[DATA EXCERPT]
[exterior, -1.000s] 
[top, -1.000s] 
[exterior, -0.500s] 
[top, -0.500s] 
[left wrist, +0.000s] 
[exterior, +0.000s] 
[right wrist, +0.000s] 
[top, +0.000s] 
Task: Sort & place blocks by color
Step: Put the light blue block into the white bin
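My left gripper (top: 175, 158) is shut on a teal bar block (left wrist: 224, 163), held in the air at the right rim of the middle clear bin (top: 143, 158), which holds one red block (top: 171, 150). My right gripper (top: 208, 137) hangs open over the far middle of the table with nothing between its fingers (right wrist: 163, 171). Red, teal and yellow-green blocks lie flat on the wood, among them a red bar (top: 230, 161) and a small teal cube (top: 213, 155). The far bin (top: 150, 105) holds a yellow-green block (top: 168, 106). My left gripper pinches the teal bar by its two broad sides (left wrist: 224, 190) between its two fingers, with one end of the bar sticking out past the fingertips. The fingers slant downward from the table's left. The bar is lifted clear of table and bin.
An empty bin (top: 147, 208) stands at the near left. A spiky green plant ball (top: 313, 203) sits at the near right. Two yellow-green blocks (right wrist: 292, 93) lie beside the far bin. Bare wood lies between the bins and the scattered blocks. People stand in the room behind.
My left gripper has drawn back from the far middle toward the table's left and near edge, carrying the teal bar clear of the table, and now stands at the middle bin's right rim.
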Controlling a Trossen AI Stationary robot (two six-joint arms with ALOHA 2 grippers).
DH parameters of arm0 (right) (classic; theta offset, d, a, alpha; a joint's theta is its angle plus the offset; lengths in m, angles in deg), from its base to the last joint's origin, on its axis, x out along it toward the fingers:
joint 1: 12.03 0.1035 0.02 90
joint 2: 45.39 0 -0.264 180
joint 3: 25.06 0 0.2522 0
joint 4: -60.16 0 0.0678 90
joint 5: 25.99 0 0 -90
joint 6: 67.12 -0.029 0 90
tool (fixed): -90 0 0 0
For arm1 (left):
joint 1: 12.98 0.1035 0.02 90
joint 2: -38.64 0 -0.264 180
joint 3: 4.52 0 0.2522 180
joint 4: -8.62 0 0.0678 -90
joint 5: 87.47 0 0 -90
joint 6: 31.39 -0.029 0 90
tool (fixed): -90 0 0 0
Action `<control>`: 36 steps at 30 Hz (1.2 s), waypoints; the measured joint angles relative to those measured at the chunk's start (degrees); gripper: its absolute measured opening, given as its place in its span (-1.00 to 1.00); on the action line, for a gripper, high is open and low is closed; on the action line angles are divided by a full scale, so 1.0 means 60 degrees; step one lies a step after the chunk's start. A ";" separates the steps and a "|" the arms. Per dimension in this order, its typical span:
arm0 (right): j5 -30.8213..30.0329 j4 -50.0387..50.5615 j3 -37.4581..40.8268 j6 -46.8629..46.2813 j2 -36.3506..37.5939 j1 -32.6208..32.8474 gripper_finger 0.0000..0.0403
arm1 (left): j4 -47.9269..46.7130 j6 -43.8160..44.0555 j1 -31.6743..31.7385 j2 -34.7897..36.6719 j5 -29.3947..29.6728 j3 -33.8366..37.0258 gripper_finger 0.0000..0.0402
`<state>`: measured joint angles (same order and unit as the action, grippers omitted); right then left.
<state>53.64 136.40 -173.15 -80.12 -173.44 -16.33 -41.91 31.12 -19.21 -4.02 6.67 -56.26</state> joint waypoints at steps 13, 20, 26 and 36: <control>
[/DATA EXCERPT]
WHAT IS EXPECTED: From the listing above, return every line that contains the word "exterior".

REPLY TO THE TASK:
[exterior, -1.000s] 
[exterior, -0.500s] 
[exterior, +0.000s] 

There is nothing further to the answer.